The Company continually projects anticipated cash requirements, which include capital expenditures, dividends, acquisitions, and principal payments on its outstanding indebtedness, as well as cash flows generated from operating activities available to meet these needs. Any additional net cash funding requirements are financed with short-term borrowings (primarily commercial paper) and long-term debt. Commercial paper borrowings, which also accommodate day-to-day changes in funding requirements, are backed by the Credit Facility which may be utilized in the event that commercial paper borrowings are not available. The Company's credit position affords sufficient access to the capital markets to meet the Company's financial requirements.

The Company anticipates that future debt maturities will be funded with cash and cash equivalents and cash flows generated from operating activities and other debt financing. There are no provisions in any of the Company's material financing agreements that would cause an acceleration of the obligation in the event of a downgrade in the Company's debt ratings.

The Company filed a shelf registration statement with the Securities and Exchange Commission registering debt securities, preferred stock and warrants of CBS Corp. that may be issued for aggregate gross proceeds of $5.0 billion. The registration statement was first declared effective on January 8, 2001. The net proceeds from the sale of the offered securities may be used by CBS Corp. for general corporate purposes, including repayment of borrowings, working capital and capital expenditures, or for such other purposes as may be specified in the applicable prospectus supplement. To date, the Company has issued $3.085 billion of securities under the shelf registration statement.

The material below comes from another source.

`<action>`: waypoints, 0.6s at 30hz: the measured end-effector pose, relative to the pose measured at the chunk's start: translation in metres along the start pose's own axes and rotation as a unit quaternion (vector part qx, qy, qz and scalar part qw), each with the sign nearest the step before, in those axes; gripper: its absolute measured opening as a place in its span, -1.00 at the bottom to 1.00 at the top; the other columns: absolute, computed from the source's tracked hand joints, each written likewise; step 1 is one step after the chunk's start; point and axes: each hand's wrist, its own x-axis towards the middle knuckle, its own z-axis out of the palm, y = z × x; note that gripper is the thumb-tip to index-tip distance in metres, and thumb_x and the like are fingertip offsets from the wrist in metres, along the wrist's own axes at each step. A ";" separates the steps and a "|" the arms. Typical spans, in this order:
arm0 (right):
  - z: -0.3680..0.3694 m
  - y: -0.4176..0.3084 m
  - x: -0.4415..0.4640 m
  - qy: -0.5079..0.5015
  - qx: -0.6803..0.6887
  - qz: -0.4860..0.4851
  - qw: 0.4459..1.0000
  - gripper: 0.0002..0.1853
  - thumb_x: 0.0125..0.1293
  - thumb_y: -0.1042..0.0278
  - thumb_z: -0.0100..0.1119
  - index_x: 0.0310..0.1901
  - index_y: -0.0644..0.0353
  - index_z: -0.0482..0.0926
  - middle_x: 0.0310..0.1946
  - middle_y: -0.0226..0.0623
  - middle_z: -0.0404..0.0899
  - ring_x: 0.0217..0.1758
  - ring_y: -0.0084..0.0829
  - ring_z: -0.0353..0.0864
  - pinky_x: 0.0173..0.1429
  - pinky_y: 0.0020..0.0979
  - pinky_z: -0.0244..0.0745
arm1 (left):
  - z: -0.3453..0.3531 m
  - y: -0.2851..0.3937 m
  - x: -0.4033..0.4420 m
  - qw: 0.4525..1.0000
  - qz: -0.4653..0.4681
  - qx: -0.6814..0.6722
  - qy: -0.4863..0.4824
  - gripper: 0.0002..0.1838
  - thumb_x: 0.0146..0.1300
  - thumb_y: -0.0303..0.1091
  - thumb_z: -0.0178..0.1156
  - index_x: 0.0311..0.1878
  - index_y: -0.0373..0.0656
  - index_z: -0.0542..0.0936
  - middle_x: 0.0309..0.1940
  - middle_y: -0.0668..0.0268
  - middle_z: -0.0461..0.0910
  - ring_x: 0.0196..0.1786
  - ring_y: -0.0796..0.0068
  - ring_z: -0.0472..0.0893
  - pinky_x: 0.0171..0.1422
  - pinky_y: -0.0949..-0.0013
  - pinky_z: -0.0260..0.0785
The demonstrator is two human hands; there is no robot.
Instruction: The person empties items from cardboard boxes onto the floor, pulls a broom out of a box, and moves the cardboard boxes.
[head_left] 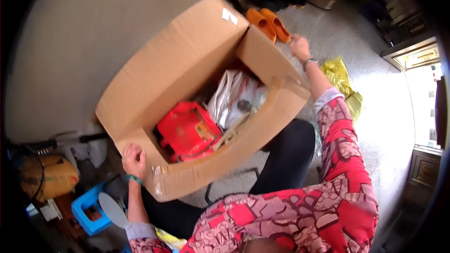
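Note:
A large cardboard box (154, 65) stands tilted in front of me with its top flaps open. Inside lie a red plastic-looking item (187, 129) and a silvery-white crumpled bag (232, 96); the bottom of the box is partly hidden. At the box's left end my left hand (134, 158), with a green bracelet, has its fingers curled at the flap edge. My right hand (300, 48), wearing a wristband, is past the right end of the box, apart from the visible cardboard. Its fingers are bent together, and anything in them is too small to see.
Orange slippers (269, 24) lie on the floor beyond the box. A yellow bag (340, 77) is at the right, by my arm. On the left are a blue plastic stool (91, 211) and a brown-yellow sack (49, 178). A wall rises behind the box.

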 end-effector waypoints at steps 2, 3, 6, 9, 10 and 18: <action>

Off-Balance Sheet Arrangements

In connection with the Separation, Viacom Inc. has agreed to indemnify the Company with respect to obligations related to Blockbuster Inc. ("Blockbuster"), including certain Blockbuster store leases; Famous Players theater leases; certain UCI theater leases; and certain theater leases related to W.F. Cinema Holdings L.P. and Grauman's Theatres LLC.

The Company has indemnification obligations with respect to letters of credit and surety bonds primarily used as security against non-performance in the normal course of business. The outstanding

38


Management's Discussion and Analysis of
Results of Operations and Financial Condition


letters of credit and surety bonds approximated $376.5 million at March 31, 2007 and are not recorded on the Consolidated Balance Sheet as of March 31, 2007.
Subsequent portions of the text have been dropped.